Exercise objective:
Exact copy, no pictures: output all the records that follow.

Data for analysis START

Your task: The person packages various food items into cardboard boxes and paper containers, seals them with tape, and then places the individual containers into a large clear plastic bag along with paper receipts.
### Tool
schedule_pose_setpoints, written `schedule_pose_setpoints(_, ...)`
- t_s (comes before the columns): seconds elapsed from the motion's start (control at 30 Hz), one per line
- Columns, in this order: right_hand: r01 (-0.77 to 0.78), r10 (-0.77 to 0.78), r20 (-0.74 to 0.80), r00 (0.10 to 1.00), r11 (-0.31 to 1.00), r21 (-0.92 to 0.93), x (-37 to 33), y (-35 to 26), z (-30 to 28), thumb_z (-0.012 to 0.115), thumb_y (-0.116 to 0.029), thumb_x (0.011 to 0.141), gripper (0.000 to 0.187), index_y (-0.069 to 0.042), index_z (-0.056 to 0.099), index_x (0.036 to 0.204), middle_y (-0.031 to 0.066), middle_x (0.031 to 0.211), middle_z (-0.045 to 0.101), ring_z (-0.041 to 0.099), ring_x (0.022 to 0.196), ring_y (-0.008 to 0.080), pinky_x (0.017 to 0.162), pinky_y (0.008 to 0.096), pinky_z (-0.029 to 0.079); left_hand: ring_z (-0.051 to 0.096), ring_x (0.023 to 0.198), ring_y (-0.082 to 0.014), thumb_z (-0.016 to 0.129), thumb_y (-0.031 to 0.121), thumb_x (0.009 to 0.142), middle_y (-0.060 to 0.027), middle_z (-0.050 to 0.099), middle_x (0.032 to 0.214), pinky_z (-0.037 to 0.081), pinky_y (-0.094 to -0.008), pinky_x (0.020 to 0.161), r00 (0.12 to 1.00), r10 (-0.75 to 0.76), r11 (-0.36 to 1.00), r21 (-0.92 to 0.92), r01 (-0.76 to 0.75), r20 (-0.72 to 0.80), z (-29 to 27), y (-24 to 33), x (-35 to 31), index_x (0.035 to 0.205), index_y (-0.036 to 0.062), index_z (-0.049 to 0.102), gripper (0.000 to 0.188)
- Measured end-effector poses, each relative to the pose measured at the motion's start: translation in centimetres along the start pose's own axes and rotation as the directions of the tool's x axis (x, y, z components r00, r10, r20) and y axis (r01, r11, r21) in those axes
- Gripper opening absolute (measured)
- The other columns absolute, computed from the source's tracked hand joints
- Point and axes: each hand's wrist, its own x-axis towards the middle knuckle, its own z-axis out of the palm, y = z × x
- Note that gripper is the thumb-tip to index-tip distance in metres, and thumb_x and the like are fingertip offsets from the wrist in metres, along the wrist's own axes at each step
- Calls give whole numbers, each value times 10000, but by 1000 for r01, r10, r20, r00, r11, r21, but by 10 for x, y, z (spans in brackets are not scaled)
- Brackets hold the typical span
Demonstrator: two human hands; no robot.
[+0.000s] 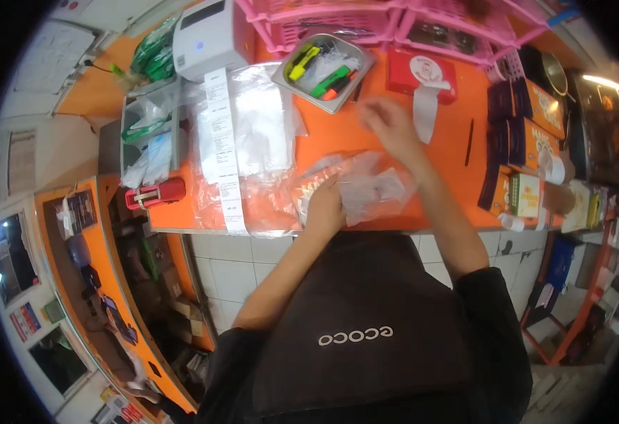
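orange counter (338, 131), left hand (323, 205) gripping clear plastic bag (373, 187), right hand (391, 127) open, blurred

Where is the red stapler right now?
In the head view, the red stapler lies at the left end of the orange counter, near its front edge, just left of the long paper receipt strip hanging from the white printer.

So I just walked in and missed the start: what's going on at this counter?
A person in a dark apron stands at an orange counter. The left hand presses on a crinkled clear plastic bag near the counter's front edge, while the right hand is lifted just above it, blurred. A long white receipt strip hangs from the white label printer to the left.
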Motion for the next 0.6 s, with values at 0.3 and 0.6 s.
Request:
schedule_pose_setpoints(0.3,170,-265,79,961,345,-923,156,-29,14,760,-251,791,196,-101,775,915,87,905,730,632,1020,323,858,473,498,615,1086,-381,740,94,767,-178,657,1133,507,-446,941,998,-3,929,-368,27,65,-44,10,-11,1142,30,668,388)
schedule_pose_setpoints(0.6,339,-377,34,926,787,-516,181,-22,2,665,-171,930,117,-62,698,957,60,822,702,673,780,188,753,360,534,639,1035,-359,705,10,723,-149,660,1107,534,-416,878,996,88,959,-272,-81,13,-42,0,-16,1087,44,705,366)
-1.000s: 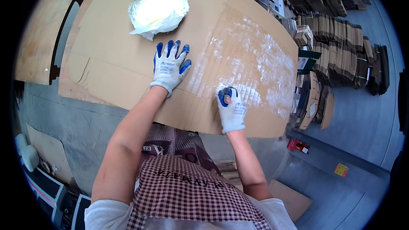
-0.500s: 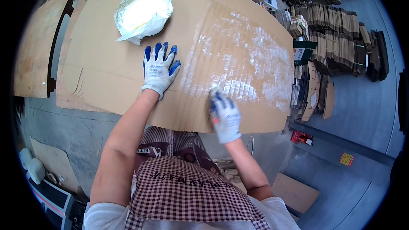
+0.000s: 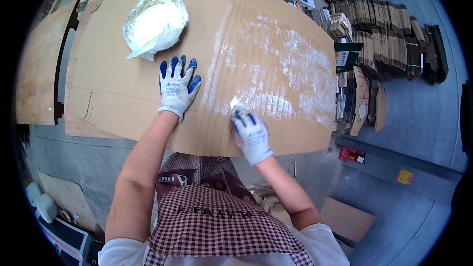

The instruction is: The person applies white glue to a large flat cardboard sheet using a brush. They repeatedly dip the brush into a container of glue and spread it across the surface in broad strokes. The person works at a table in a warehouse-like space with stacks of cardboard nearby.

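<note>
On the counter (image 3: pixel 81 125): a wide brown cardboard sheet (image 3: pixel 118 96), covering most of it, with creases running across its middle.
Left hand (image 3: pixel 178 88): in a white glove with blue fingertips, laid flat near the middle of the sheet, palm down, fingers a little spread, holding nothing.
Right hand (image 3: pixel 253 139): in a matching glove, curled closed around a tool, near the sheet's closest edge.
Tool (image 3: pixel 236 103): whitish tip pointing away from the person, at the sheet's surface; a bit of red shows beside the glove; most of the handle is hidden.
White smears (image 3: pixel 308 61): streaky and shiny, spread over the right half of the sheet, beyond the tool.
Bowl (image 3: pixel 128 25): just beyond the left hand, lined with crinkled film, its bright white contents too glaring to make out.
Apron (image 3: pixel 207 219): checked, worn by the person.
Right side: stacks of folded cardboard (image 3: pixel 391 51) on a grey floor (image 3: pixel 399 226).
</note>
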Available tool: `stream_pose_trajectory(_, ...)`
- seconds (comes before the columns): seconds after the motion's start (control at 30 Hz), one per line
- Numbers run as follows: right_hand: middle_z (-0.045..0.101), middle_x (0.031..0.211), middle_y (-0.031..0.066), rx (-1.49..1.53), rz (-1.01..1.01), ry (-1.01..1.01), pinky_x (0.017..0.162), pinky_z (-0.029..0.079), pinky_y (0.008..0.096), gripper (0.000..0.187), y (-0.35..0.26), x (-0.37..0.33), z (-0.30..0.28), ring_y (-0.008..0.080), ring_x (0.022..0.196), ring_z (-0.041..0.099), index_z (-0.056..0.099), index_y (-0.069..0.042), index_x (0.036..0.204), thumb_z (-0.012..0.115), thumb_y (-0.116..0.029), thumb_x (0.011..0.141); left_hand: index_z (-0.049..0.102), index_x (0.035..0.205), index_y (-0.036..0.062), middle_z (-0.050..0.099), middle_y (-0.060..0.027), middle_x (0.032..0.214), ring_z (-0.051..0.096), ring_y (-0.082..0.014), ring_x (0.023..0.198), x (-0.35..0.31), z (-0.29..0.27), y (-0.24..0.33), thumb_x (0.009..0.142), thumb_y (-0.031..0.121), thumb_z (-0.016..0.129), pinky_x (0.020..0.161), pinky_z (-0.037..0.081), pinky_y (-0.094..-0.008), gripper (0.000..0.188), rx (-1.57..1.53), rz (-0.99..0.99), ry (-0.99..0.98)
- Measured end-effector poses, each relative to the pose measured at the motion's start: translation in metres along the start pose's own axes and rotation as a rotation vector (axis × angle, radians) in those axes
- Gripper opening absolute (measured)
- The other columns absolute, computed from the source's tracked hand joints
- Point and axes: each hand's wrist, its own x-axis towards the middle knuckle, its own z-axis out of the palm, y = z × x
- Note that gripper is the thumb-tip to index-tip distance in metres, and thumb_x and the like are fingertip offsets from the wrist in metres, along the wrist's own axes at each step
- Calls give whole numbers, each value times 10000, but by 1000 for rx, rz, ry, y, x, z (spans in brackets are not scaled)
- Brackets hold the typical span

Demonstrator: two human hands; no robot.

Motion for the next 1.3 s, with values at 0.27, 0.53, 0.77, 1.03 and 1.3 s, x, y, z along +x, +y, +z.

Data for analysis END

Response area:
Your task: The person packages various food items into cardboard boxes and paper containers, seals them with tape, and then places the individual containers into a large clear plastic bag along with paper receipts.
### Tool
schedule_pose_setpoints, written `schedule_pose_setpoints(_, ...)`
- t_s (comes before the columns): seconds elapsed from the motion's start (control at 30 Hz), one per line
- Columns, in this order: right_hand: r01 (-0.77 to 0.78), r10 (-0.77 to 0.78), r20 (-0.74 to 0.80), r00 (0.10 to 1.00), r11 (-0.31 to 1.00), r21 (-0.92 to 0.93), x (-37 to 33), y (-35 to 26), z (-30 to 28), thumb_z (-0.012 to 0.115), thumb_y (-0.116 to 0.029), thumb_x (0.011 to 0.141), gripper (0.000 to 0.187), index_y (-0.069 to 0.042), index_z (-0.056 to 0.099), index_x (0.036 to 0.204), middle_y (-0.031 to 0.066), middle_x (0.031 to 0.211), middle_z (-0.045 to 0.101), ring_z (-0.041 to 0.099), ring_x (0.022 to 0.196), ring_y (-0.008 to 0.080), pinky_x (0.017 to 0.162), pinky_y (0.008 to 0.096), pinky_z (-0.029 to 0.079); left_hand: ring_z (-0.051 to 0.096), ring_x (0.023 to 0.198), ring_y (-0.082 to 0.014), thumb_z (-0.016 to 0.129), thumb_y (-0.031 to 0.121), thumb_x (0.009 to 0.142), middle_y (-0.060 to 0.027), middle_z (-0.050 to 0.099), middle_x (0.032 to 0.214), pinky_z (-0.037 to 0.081), pinky_y (-0.094 to -0.008), pinky_x (0.020 to 0.161), r00 (0.12 to 1.00), r10 (-0.75 to 0.76), r11 (-0.36 to 1.00), r21 (-0.92 to 0.92), r01 (-0.76 to 0.75), r20 (-0.72 to 0.80), z (-29 to 27), y (-24 to 33), x (-35 to 31), index_x (0.035 to 0.205), index_y (-0.036 to 0.062), index_z (-0.049 to 0.102), gripper (0.000 to 0.188)
- Measured end-effector poses, each relative to the pose measured at the motion's start: translation in centimetres along the start pose's own axes and rotation as the directions of the tool's x axis (x, y, z components r00, r10, r20) and y axis (r01, r11, r21) in those axes
- Gripper opening absolute (measured)
- The other columns absolute, computed from the source's tracked hand joints
- Point and axes: each hand's wrist, its own x-axis towards the middle knuckle, its own z-axis out of the palm, y = z × x
- Note that gripper is the thumb-tip to index-tip distance in metres, and thumb_x and the like are fingertip offsets from the wrist in metres, along the wrist's own axes at each step
- Calls give whole numbers, each value times 10000, but by 1000 for r01, r10, r20, r00, r11, r21, but by 10 for x, y, z (spans in brackets are not scaled)
- Brackets hold the typical span
Demonstrator: two human hands; no robot.
[+0.000s] 
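orange counter (338, 131), left hand (323, 205) gripping clear plastic bag (373, 187), right hand (391, 127) open, blurred

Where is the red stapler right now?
In the head view, the red stapler lies at the left end of the orange counter, near its front edge, just left of the long paper receipt strip hanging from the white printer.

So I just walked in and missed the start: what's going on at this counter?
A person in a dark apron stands at an orange counter. The left hand presses on a crinkled clear plastic bag near the counter's front edge, while the right hand is lifted just above it, blurred. A long white receipt strip hangs from the white label printer to the left.
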Motion for the next 0.6 s, with values at 0.3 and 0.6 s.
Request:
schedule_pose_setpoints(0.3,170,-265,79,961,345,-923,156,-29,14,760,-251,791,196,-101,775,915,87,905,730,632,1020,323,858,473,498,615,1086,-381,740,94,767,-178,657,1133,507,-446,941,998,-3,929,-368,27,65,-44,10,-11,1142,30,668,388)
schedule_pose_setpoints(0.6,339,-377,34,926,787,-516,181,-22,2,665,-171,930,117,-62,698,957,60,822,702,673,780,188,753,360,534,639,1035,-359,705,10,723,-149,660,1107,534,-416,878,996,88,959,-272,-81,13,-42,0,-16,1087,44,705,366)
-1.000s: 
-0.500s: 
+0.000s: 

The instruction is: The person applies white glue to a large flat cardboard sheet using a brush. They repeatedly dip the brush into a container of glue and spread it across the surface in broad strokes. The person works at a table in a warehouse-like space with stacks of cardboard nearby.

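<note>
On the counter (image 3: pixel 81 125): a wide brown cardboard sheet (image 3: pixel 118 96), covering most of it, with creases running across its middle.
Left hand (image 3: pixel 178 88): in a white glove with blue fingertips, laid flat near the middle of the sheet, palm down, fingers a little spread, holding nothing.
Right hand (image 3: pixel 253 139): in a matching glove, curled closed around a tool, near the sheet's closest edge.
Tool (image 3: pixel 236 103): whitish tip pointing away from the person, at the sheet's surface; a bit of red shows beside the glove; most of the handle is hidden.
White smears (image 3: pixel 308 61): streaky and shiny, spread over the right half of the sheet, beyond the tool.
Bowl (image 3: pixel 128 25): just beyond the left hand, lined with crinkled film, its bright white contents too glaring to make out.
Apron (image 3: pixel 207 219): checked, worn by the person.
Right side: stacks of folded cardboard (image 3: pixel 391 51) on a grey floor (image 3: pixel 399 226).
</note>
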Available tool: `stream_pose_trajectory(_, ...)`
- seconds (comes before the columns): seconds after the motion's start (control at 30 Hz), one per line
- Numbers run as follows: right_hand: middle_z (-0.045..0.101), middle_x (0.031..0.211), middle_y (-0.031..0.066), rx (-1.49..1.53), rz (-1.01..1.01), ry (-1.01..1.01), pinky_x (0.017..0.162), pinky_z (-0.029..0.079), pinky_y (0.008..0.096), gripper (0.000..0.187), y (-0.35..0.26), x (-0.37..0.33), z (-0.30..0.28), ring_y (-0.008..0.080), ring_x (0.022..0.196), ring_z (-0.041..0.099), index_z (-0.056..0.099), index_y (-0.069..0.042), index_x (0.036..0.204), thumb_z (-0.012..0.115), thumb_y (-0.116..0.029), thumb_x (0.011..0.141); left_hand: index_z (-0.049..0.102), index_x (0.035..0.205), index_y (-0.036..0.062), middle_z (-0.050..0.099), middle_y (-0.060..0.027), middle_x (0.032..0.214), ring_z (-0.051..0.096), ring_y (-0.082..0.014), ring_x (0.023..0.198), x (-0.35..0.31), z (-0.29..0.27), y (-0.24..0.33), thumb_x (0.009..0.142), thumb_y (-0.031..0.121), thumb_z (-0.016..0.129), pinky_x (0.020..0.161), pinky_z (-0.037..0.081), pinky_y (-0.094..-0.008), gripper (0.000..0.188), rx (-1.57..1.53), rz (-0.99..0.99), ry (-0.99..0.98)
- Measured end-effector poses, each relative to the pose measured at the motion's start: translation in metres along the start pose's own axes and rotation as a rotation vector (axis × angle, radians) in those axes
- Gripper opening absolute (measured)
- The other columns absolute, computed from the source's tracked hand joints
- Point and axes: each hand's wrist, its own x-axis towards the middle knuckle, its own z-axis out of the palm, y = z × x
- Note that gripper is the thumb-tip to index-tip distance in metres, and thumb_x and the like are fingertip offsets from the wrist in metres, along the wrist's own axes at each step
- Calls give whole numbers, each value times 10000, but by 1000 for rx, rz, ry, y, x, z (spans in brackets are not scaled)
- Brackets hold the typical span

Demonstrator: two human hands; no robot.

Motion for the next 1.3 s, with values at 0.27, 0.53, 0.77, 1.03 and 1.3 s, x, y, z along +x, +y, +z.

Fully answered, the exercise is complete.